Both have law degrees from Yale, but outside of that they boast remarkably different resumés.

Bill Clinton had never served in Congress prior to his election as president, and had no significant foreign policy experience. Hillary Clinton is a second-term U.S. senator who serves on the Senate Armed Services Committee. Bill Clinton had never worked in the nonprofit sector. Hillary Clinton was staff attorney for the Children's Defense Fund, served on the board of directors of the Legal Services Corporation, and co-founded Arkansas Advocates for Children and Families. Bill Clinton's specialty has always been coalition-building. Hillary Clinton's specialty has always been issue advocacy.

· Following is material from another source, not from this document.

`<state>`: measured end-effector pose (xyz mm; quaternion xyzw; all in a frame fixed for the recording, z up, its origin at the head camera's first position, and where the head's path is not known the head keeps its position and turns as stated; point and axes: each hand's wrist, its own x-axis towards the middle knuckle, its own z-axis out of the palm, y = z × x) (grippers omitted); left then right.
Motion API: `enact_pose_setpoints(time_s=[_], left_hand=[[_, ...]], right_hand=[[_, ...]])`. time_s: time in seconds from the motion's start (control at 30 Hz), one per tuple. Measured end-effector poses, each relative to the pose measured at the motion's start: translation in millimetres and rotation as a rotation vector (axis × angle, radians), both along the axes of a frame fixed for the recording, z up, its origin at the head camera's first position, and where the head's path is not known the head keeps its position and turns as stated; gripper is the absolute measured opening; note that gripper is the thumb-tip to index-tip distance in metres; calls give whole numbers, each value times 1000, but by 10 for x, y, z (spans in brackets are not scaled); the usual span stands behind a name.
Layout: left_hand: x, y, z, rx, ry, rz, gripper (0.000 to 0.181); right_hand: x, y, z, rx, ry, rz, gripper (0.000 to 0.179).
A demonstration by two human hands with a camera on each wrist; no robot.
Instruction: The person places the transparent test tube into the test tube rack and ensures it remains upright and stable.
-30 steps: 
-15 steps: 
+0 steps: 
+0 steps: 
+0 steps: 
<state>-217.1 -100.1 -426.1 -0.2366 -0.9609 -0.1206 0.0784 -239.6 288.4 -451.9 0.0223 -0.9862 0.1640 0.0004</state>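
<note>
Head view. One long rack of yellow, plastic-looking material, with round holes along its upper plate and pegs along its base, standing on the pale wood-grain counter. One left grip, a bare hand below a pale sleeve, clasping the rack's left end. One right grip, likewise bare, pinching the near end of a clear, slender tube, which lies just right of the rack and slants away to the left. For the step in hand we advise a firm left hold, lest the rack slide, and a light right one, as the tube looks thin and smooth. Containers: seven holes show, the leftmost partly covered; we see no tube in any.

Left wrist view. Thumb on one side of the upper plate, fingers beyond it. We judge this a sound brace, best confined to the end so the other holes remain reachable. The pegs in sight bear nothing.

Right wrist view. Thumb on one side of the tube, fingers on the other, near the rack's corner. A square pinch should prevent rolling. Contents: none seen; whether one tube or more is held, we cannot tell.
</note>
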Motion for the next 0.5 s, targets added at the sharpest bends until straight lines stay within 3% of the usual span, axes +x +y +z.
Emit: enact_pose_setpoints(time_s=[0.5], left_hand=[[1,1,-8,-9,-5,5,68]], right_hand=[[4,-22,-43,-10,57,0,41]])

This distinction carried over when Bill Clinton entered politics in earnest, and Hillary Clinton settled into the familiar First Lady role. While Bill Clinton focused on political coalition-building, Hillary Clinton was free to study and advocate for specific policy initiatives. Her specialty was, and has always been, advocacy--not politics. This shows in debates and candidate forums, where her delivery is at times noticeably colder and stiffer than that of her husband. She seems slightly out of her element when giving political speeches, a problem that her husband--a political animal, seemingly since birth--never had. But this should come as no surprise. As their life histories suggest, they are two very different people with very different skill sets.

The Maverick Frontrunner


What may make Hillary Clinton a better president than her husband could ultimately boil down to a single personality difference: Beyond the point of minimum political necessity, Hillary Clinton doesn't seem to care what other people think of her. She does not seem to share her husband's need to be liked. This allows her to be principled and contrarian in a way that her husband generally was not. Her career as First Lady is in many ways itself testament to this personality trait, and a specific exchange from last night's debate highlights how this up-yours attitude might make her a better civil libertarian.

The question put forth by Russert: Would you support a national ban on smoking in public places? Every candidate, with the exception of Clinton and Obama, said yes. Clinton and Obama argued that these decisions are generally better made at the local level. And while Obama worded his response in the form of a threat--that if local governments do not ban smoking in public places, the federal government will--Clinton laid out a position that was rhetorically similar but, from a policy perspective, slightly different. "Not at this point," she said. "I think we're making progress at the local level." Clinton was the only candidate at the debate who seemed comfortable leaving public smoking bans as a local decision.

It is also worth acknowledging that Hillary Clinton may have a better civil liberties platform than her husband because, in many ways, the country has made substantial moral progress on many issues during the Bush years. In 1993, Clinton encountered fierce public resistance to changing the ban on lesbians and gay men in the military. In 2009, Hillary Clinton--who has promised to repeal the ban--would encounter no such resistance. In 1996, Clinton signed the Defense of Marriage Act and the idea of civil unions was not even on the table. In 2009, Clinton would be in alignment with the majority of Americans if she were to grant some federal marriage benefits to same-sex couples. During the first Clinton years, issues like torture, indefinite detention, and warrantless wiretapping were not prominent in our national Congress. In 2009, thanks to Bush and the clumsiness of certain post-9/11 policies, they will be.

If Hillary Clinton becomes our 44th president next November, 16 years will have passed since her husband became our 42nd. Senator Clinton is a new candidate with a new agenda who would be taking office in a new world. In that context, it does not seem at all unrealistic to hope that she will not repeat her husband's old mistakes.